Among the entries that follow, some lines contain the word "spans". Show all of them.

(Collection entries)
___

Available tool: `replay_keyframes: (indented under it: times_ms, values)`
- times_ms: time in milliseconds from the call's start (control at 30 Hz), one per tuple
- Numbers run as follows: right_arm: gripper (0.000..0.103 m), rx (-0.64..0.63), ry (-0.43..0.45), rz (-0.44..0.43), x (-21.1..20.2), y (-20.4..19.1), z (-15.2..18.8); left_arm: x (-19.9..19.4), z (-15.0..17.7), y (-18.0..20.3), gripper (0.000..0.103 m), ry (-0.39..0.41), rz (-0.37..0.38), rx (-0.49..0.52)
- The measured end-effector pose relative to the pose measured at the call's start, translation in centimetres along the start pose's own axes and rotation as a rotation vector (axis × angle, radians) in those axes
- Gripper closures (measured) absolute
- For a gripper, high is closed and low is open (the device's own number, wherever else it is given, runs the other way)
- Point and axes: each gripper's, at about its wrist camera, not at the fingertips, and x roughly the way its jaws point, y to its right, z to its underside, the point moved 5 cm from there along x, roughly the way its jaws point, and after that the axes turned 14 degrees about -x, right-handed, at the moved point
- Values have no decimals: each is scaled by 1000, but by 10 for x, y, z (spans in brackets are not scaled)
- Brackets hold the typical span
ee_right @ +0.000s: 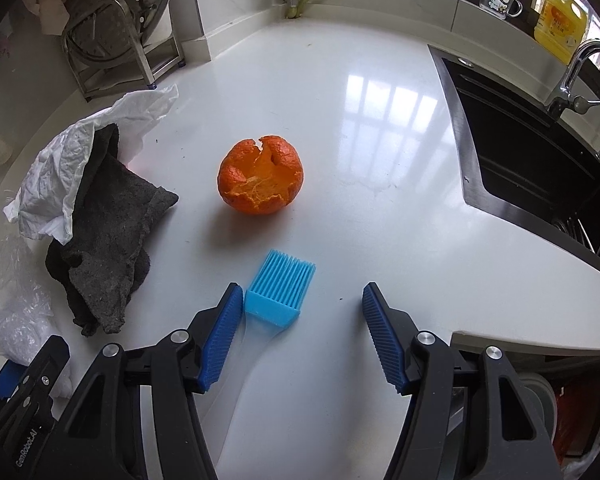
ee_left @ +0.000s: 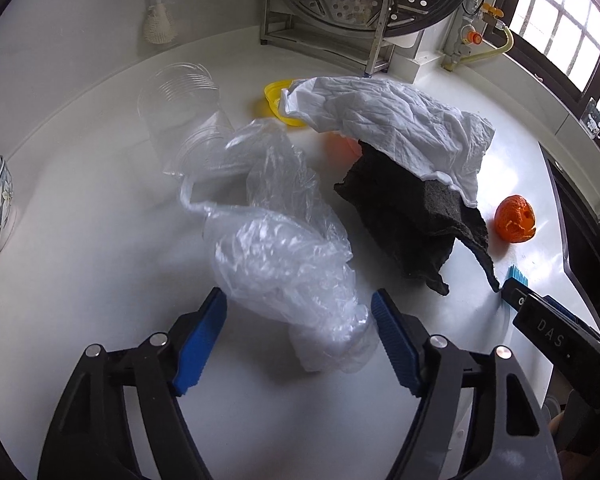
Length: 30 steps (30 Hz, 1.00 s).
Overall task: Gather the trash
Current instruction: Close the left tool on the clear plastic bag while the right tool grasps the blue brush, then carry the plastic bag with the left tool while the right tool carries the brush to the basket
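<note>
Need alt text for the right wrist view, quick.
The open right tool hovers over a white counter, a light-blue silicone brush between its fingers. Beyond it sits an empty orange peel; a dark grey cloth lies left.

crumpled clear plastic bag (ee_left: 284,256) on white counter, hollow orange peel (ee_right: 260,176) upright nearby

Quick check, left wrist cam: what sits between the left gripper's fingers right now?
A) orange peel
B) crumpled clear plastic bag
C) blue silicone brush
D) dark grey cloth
B: in the left wrist view the crumpled clear plastic bag lies between the blue pads of the left gripper, with a gap on both sides; the orange peel and dark grey cloth lie farther off to the right.
</note>
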Motion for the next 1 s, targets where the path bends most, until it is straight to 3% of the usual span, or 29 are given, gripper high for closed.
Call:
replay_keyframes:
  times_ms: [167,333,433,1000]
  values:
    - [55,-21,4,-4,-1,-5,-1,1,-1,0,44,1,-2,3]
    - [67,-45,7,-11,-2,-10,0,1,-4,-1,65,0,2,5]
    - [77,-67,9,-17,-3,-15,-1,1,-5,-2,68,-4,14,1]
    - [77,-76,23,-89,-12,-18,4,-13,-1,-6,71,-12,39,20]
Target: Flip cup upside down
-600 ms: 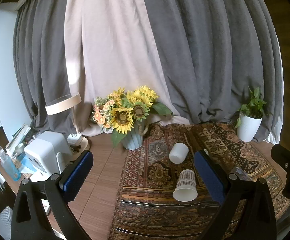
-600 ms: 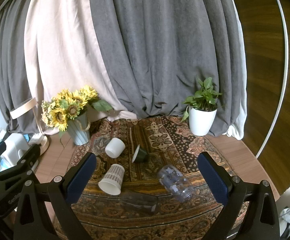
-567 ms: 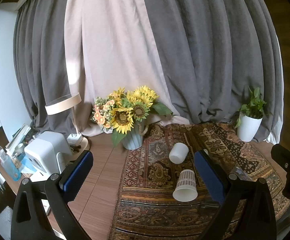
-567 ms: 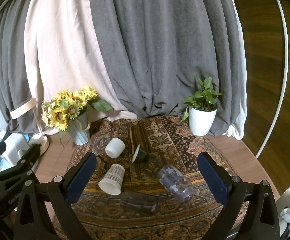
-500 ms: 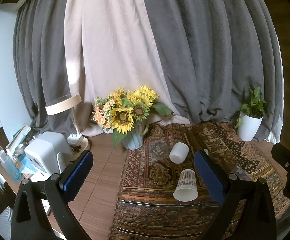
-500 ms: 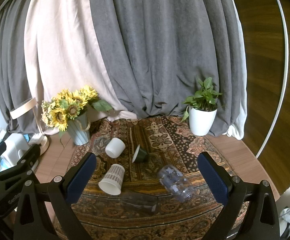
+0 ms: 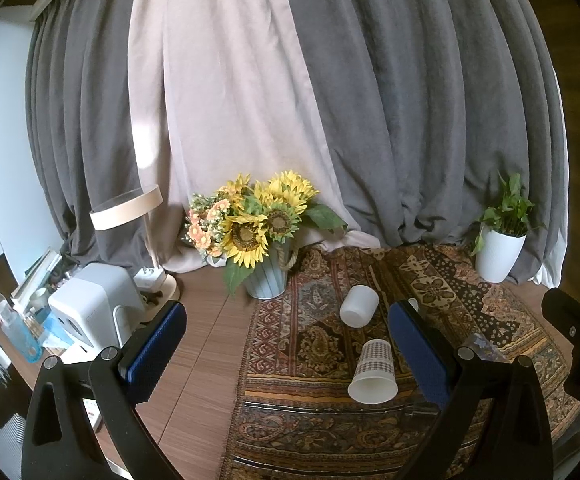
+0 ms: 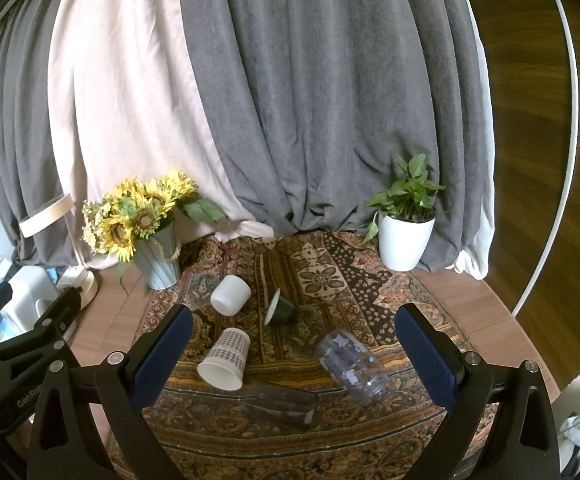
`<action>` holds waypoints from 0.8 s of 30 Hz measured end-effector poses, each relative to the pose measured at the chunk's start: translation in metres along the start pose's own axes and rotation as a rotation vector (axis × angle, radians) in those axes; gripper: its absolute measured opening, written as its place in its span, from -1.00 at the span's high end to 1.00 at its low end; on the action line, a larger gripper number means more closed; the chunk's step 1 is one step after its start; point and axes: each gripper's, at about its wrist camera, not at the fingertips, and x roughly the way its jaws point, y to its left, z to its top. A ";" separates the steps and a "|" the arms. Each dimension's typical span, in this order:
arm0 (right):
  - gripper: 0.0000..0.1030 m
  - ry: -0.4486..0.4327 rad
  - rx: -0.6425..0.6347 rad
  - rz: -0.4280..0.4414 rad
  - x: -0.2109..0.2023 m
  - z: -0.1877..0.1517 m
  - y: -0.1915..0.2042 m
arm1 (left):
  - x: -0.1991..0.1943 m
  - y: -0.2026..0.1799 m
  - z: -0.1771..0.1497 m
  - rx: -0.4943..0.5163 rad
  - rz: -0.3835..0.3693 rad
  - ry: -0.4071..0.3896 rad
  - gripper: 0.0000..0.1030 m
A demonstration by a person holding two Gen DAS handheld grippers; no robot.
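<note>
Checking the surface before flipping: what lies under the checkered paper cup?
The checkered paper cup lies on its side on the patterned rug. Whatever is beneath the rug there is covered.

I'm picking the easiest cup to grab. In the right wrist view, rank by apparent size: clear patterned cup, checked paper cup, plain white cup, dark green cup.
1. clear patterned cup, though it lies nearest the camera
2. checked paper cup
3. plain white cup
4. dark green cup

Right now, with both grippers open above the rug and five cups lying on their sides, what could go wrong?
1. The checked paper cup is thin; a hard squeeze could crush it.
2. The clear patterned cup and the dark clear cup lie close together, so a finger reaching one may roll the other.
3. The rug looks uneven; a flipped cup may tip.
</note>
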 end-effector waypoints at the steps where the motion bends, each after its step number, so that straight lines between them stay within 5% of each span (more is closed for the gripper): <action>1: -0.97 0.001 -0.001 0.001 0.000 0.000 0.000 | 0.001 0.000 0.000 0.000 0.001 0.000 -1.00; 12: -0.97 0.022 -0.006 0.004 0.012 -0.002 0.005 | 0.012 0.001 0.000 0.005 0.006 0.025 -1.00; 24: -0.97 0.095 -0.049 0.037 0.054 -0.001 0.028 | 0.065 0.012 -0.010 0.003 0.013 0.146 -1.00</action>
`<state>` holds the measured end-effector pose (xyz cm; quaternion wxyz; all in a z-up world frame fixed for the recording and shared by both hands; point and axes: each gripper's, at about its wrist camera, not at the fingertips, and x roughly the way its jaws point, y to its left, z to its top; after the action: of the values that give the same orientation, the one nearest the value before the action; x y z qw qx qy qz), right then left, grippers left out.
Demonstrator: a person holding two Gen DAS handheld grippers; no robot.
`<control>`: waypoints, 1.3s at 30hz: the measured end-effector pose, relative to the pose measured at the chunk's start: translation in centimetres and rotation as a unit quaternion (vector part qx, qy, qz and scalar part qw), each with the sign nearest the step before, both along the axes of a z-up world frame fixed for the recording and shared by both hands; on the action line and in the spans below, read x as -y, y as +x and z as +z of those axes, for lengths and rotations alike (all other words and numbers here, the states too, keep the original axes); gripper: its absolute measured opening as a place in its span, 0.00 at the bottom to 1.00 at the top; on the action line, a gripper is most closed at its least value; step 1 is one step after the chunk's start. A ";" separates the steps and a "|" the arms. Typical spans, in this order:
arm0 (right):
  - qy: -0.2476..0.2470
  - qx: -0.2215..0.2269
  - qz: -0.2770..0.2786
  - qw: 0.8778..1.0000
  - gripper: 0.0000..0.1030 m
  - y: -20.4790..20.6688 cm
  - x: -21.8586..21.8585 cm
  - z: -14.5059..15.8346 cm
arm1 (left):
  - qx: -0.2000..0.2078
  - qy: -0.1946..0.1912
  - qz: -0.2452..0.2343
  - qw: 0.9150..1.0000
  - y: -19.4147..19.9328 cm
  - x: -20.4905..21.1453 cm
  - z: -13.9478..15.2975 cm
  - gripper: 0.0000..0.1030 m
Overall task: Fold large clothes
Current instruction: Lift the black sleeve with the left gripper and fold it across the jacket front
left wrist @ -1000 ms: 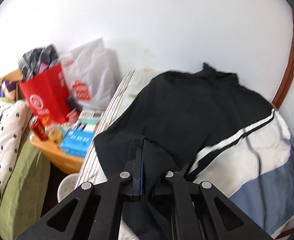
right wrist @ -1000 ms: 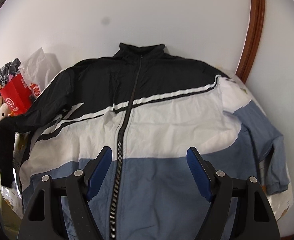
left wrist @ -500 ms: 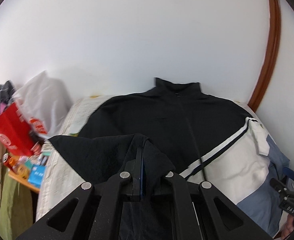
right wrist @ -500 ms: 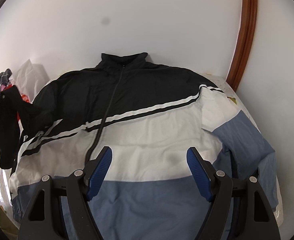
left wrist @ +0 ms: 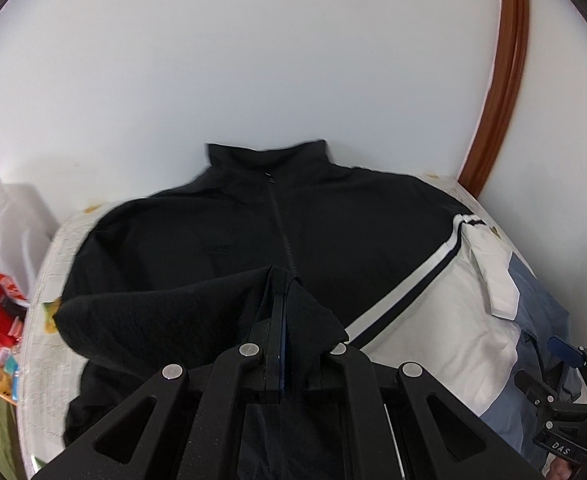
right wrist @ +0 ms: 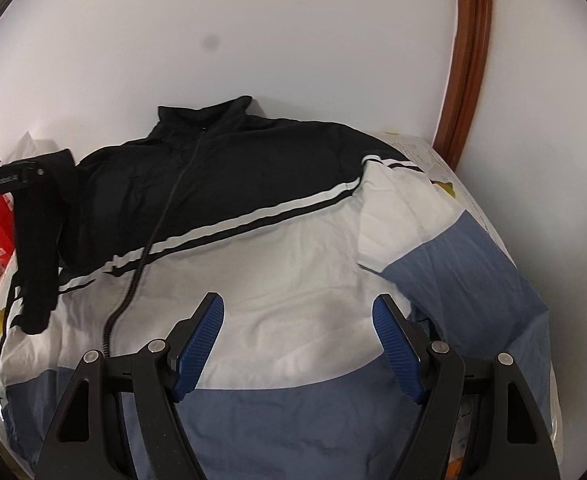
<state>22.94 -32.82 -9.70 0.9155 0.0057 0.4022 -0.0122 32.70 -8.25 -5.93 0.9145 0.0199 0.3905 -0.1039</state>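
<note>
Pinching the black sleeve (left wrist: 165,312), left gripper (left wrist: 281,300) jaws hold it over the jacket (left wrist: 373,240).

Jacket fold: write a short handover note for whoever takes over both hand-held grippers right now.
Left hand-held gripper: shut on the black sleeve, holding it lifted over the jacket's left side.
Right hand-held gripper: open, holding nothing, hovering above the jacket's lower front.
Jacket: front up on the bed, zipped, collar toward the wall.
Done: sleeve gripped, not yet laid down.
Left: lay this sleeve across the chest, fold in the blue-and-white sleeve, which lies flat, then fold the body.
</note>
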 end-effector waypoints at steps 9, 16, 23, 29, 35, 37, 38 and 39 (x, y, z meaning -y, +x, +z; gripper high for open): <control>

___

◆ SOLVED EXERCISE
- Values have no decimals: each is scaled by 1000, but by 10 for x, y, z (spans in brackets are not scaled)
`<control>`: waypoints, 1.3s at 30hz: the measured end-effector pose, relative to the pose measured at the chunk's start: translation in centimetres and rotation as a unit quaternion (vector part qx, qy, qz and scalar part qw), each with the sign nearest the step before, both along the axes of a z-up world frame fixed for the recording and shared by both hands; on the action line and in the spans below, read x as -y, y as +x and z as +z of those axes, for lengths and rotations alike (all other words and numbers here, the states too, keep the original axes); gripper: its absolute measured opening as a place in its span, 0.00 at the bottom to 1.00 at the top; on the action line, a gripper is most closed at its least value; step 1 is one step after the chunk's start. A ";" separates the steps and a "|" the arms. Typical spans, in this order:

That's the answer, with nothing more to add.